— Assignment —
When you reach the line containing "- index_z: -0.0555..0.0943" in the entries below, begin reproducing lines exactly, and stop once the line containing "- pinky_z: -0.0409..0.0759" is done.

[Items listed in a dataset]
★ ★ ★ ★ ★ ★ ★

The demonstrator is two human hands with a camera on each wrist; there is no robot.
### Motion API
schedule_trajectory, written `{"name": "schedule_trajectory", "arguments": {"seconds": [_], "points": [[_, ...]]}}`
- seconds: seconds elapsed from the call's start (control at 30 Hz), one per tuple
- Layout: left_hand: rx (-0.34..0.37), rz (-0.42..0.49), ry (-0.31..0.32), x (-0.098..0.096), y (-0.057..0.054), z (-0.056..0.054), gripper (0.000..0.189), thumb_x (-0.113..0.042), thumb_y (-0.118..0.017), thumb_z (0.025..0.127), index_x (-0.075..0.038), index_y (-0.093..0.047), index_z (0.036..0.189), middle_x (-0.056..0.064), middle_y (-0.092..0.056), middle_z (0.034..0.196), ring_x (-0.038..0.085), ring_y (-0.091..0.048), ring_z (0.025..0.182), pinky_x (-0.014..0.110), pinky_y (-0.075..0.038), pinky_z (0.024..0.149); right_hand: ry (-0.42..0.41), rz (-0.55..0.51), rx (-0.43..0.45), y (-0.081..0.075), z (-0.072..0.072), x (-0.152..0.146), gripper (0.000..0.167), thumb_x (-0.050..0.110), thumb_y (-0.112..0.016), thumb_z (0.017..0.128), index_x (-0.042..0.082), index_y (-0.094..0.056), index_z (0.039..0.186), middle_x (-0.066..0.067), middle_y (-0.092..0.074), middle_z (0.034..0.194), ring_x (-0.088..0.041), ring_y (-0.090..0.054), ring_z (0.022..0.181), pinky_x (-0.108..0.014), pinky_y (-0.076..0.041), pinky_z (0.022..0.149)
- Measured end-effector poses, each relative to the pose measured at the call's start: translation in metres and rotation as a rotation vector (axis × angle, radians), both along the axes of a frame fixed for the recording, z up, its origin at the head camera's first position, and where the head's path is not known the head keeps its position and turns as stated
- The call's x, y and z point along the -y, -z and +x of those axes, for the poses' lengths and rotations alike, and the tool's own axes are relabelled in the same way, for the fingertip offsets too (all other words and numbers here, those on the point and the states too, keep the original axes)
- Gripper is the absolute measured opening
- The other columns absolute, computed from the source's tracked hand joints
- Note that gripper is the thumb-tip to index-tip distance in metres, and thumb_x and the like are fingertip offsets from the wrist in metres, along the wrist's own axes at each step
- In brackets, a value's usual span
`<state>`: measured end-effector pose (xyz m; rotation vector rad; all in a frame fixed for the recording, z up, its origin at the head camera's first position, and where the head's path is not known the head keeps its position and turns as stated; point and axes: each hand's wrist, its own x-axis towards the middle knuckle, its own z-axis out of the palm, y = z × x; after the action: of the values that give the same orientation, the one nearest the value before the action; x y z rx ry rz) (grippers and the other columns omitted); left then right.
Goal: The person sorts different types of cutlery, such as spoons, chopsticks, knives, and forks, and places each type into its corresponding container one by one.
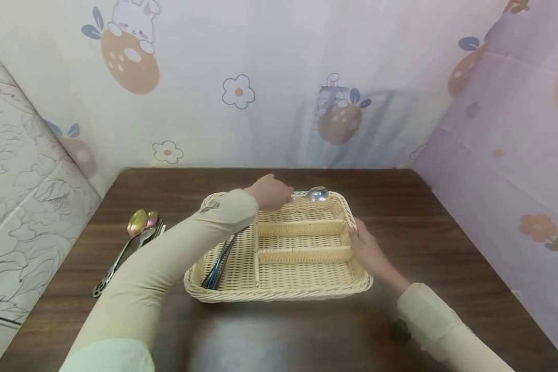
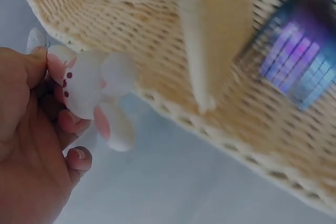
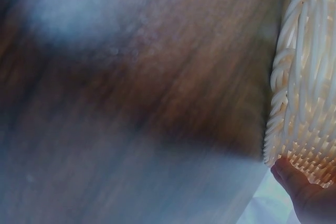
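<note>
My left hand [image 1: 272,194] pinches a silver spoon [image 1: 318,194] with a white rabbit figure [image 2: 86,85] on its handle. It holds the spoon over the back rim of a cream woven basket [image 1: 279,294], bowl pointing right. On the basket's right side my right hand [image 1: 367,248] grips the wall, thumb [image 3: 289,177] on the rim and the other fingers mostly hidden. The basket has a long left compartment and three on the right. Dark blue cutlery [image 1: 220,263] lies in the left one; a blurred blue-purple piece [image 2: 299,59] shows close up in the left wrist view.
Left of the basket, on the dark wooden table [image 1: 446,289], lie a gold-bowled spoon [image 1: 137,223] and several other utensils [image 1: 152,219], partly behind my left sleeve [image 1: 167,274]. Patterned cloth walls [image 1: 279,77] stand behind and at both sides.
</note>
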<state>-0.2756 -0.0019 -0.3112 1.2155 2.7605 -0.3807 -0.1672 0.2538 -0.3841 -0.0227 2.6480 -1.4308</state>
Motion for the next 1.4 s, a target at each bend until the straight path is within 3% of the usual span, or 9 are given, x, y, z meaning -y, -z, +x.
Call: {"name": "schedule_trajectory", "arguments": {"seconds": [0.17, 0.3, 0.53, 0.73, 1.03, 1.13, 1.27, 1.4], "points": [[-0.011, -0.068, 0.02, -0.011, 0.01, 0.002, 0.038, -0.033, -0.038, 0.103, -0.01, -0.06, 0.123, 0.004, -0.069, 0.105, 0.019, -0.063, 0.104, 0.044, -0.036, 0.102, -0.005, -0.013, -0.002, -0.001, -0.001, 0.009, 0.052, 0.028, -0.024, 0.105, 0.004, -0.013, 0.15, -0.035, -0.04, 0.135, -0.044, -0.045, 0.121, -0.055, -0.033, 0.101], [-0.052, -0.109, 0.035, -0.016, 0.021, 0.003, 0.034, -0.035, -0.04, 0.102, -0.013, -0.064, 0.113, 0.001, -0.07, 0.093, 0.016, -0.065, 0.089, 0.036, -0.045, 0.09, -0.001, -0.016, 0.004, -0.001, -0.002, 0.014, 0.051, 0.027, -0.025, 0.105, 0.006, -0.015, 0.15, -0.035, -0.041, 0.135, -0.044, -0.047, 0.12, -0.055, -0.034, 0.1], [-0.125, -0.234, 0.047, -0.028, 0.038, 0.002, 0.033, -0.039, -0.042, 0.1, -0.019, -0.066, 0.109, -0.005, -0.069, 0.089, 0.008, -0.057, 0.068, 0.027, -0.051, 0.076, -0.014, -0.009, 0.002, 0.0, -0.003, 0.016, 0.05, 0.025, -0.023, 0.105, 0.005, -0.013, 0.15, -0.033, -0.038, 0.138, -0.042, -0.041, 0.126, -0.055, -0.03, 0.102], [-0.112, -0.295, 0.012, -0.035, 0.045, 0.003, 0.033, -0.037, -0.041, 0.101, -0.018, -0.068, 0.101, -0.005, -0.066, 0.082, 0.008, -0.045, 0.056, 0.024, -0.052, 0.062, -0.021, -0.017, 0.0, 0.0, -0.002, 0.017, 0.05, 0.026, -0.024, 0.105, 0.006, -0.013, 0.15, -0.033, -0.04, 0.136, -0.042, -0.044, 0.124, -0.055, -0.032, 0.101], [-0.014, -0.273, -0.084, -0.038, 0.053, -0.006, 0.025, -0.025, -0.048, 0.1, -0.014, -0.069, 0.093, -0.005, -0.058, 0.072, 0.007, -0.046, 0.055, 0.021, -0.048, 0.054, -0.009, -0.025, 0.019, 0.0, -0.001, 0.016, 0.049, 0.026, -0.024, 0.105, 0.008, -0.014, 0.15, -0.033, -0.039, 0.137, -0.042, -0.047, 0.12, -0.054, -0.038, 0.097], [-0.027, -0.257, -0.077, -0.039, 0.057, -0.009, 0.019, -0.019, -0.052, 0.098, -0.015, -0.07, 0.093, -0.004, -0.062, 0.074, 0.007, -0.047, 0.056, 0.022, -0.05, 0.055, 0.0, -0.008, 0.017, 0.0, -0.001, 0.014, 0.05, 0.026, -0.024, 0.105, 0.007, -0.014, 0.15, -0.034, -0.039, 0.137, -0.042, -0.046, 0.121, -0.055, -0.037, 0.098], [-0.058, -0.221, -0.027, -0.036, 0.051, -0.006, 0.018, -0.012, -0.052, 0.096, -0.015, -0.069, 0.091, -0.006, -0.061, 0.072, 0.006, -0.044, 0.055, 0.023, -0.049, 0.056, 0.011, 0.025, 0.01, 0.001, -0.001, 0.008, 0.051, 0.025, -0.025, 0.104, 0.006, -0.013, 0.15, -0.035, -0.039, 0.137, -0.044, -0.044, 0.123, -0.056, -0.034, 0.099], [-0.025, -0.126, 0.007, -0.023, 0.022, 0.011, 0.018, -0.012, -0.05, 0.097, -0.014, -0.066, 0.089, -0.006, -0.055, 0.069, 0.008, -0.039, 0.058, 0.027, -0.046, 0.064, 0.019, 0.041, 0.001, 0.002, 0.0, 0.001, 0.051, 0.026, -0.023, 0.105, 0.004, -0.012, 0.15, -0.034, -0.038, 0.138, -0.044, -0.042, 0.124, -0.056, -0.031, 0.102]]}}
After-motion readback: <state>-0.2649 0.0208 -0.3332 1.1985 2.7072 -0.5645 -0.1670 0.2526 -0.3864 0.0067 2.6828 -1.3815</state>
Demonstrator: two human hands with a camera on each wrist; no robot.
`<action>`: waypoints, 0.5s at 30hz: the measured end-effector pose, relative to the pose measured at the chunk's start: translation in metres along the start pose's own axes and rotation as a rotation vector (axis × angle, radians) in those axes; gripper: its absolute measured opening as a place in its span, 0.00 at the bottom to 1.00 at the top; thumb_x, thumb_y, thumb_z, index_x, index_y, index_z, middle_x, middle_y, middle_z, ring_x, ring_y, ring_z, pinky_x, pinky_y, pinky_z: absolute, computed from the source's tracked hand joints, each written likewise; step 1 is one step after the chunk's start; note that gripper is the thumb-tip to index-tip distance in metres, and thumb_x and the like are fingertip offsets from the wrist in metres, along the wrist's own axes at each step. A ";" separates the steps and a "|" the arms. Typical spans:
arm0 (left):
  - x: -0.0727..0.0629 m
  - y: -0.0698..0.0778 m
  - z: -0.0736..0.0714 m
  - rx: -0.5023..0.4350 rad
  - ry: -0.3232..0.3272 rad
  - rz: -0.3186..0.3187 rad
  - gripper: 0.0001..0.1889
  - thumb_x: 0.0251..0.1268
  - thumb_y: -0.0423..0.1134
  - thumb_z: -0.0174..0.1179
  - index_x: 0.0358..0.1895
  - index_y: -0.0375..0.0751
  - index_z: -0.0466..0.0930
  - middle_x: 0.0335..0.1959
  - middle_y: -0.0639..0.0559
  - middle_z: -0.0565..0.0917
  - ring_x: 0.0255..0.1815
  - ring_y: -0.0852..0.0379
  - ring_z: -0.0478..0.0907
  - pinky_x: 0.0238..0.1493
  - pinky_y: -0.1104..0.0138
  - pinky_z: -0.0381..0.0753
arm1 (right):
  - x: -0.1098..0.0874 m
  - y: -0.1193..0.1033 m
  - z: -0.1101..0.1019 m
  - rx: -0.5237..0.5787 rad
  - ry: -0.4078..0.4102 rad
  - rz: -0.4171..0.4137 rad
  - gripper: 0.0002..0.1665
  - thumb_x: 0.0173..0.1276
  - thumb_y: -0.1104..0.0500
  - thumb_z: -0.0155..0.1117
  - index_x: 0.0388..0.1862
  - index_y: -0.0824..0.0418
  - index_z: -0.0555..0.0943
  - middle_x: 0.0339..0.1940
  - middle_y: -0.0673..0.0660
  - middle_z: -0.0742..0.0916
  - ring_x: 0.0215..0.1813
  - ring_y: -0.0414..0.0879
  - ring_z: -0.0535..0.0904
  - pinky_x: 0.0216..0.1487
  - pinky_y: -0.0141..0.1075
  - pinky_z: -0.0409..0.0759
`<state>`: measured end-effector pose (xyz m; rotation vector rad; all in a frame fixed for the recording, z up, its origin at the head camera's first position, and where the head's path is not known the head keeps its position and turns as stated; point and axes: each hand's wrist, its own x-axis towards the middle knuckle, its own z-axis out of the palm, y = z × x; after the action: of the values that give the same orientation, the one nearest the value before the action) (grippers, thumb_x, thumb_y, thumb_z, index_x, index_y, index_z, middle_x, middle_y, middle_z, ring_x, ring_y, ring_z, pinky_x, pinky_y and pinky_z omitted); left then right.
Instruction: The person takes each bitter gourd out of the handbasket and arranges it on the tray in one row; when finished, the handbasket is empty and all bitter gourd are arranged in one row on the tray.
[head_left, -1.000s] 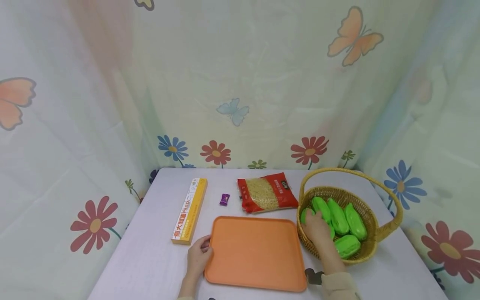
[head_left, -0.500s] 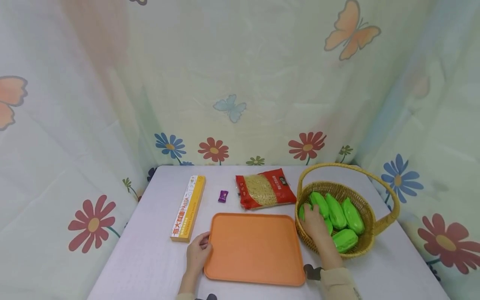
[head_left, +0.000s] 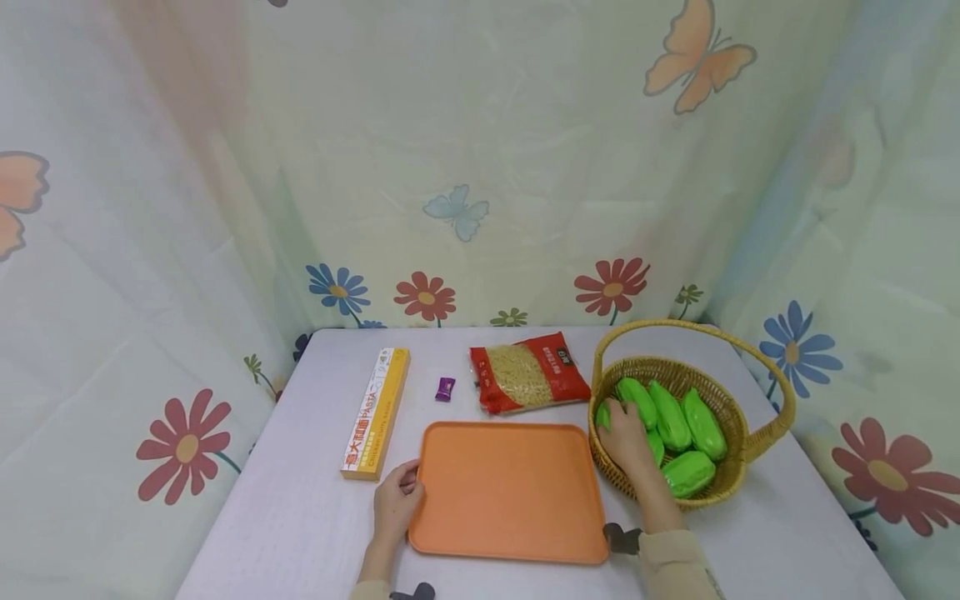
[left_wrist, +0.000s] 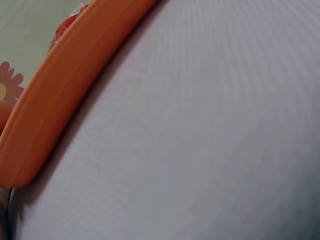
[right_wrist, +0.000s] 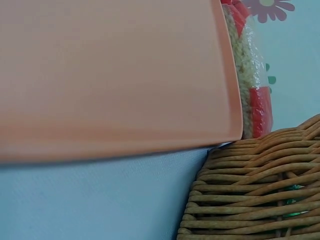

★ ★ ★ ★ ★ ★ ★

— Expected answer —
  - index_z: -0.0555..0.0943
  - middle_x: 0.0339..0.1940
  - middle_y: -0.0673..0.0660
  - middle_z: -0.0742..0.0916
  - ring_x: 0.0215..0.1813
  - ring_y: -0.0414..0.0879
  - ring_z: -0.0535..0.0904
  - pinky_x: 0.0216..0.1487
  - pinky_y: -0.0141..0.1075
  - pinky_z: -0.0409..0.0759

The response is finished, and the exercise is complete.